EXERCISE DIRECTIONS
From the entries below, return every line that includes the word "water".

▬▬▬

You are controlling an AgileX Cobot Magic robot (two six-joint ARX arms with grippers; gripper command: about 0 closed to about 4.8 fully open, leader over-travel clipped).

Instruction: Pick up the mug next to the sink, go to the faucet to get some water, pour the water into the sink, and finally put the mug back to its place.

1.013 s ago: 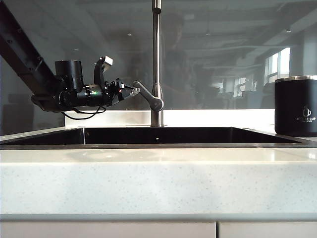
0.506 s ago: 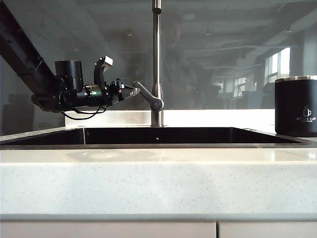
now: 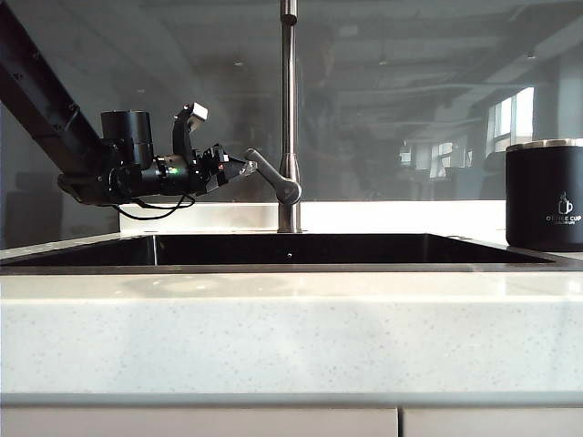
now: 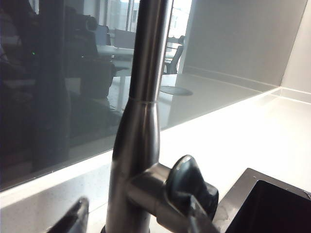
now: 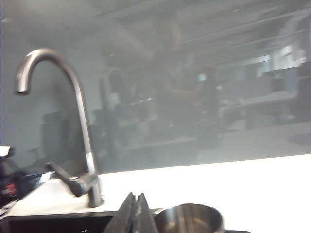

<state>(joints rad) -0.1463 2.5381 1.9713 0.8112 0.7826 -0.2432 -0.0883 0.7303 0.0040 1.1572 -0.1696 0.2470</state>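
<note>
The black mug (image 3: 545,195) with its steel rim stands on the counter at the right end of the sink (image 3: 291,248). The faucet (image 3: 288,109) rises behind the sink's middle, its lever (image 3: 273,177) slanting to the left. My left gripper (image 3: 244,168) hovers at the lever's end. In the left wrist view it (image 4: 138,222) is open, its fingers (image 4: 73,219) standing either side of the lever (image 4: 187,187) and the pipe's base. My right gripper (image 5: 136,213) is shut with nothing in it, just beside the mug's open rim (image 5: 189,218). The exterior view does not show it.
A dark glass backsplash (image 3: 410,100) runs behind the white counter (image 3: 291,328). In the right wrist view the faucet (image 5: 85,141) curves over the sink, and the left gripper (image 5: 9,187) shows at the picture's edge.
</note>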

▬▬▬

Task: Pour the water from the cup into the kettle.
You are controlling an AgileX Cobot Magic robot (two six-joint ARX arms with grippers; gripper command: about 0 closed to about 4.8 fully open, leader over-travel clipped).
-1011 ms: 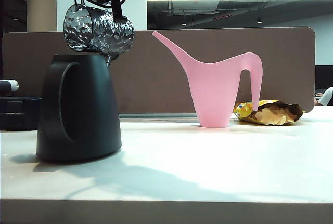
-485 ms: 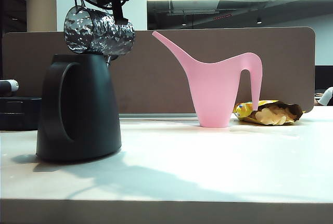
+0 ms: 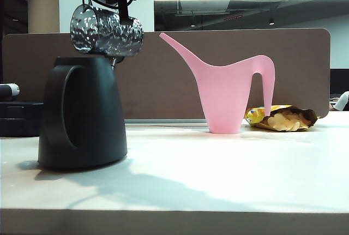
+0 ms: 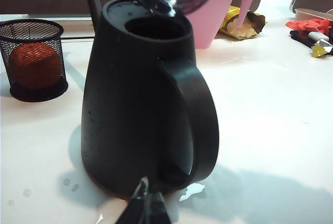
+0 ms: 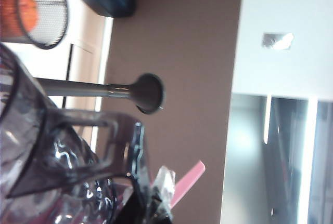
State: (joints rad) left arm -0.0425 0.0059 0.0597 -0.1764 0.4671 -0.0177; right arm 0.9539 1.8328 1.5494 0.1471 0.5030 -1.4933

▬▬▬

YOUR RESPONSE
Instruction: Pick up the mug next to the sink, go to the faucet to get some water, pour the water into the sink, and finally put the mug back to its place.
Task: Pour the water from the cup into the kettle.

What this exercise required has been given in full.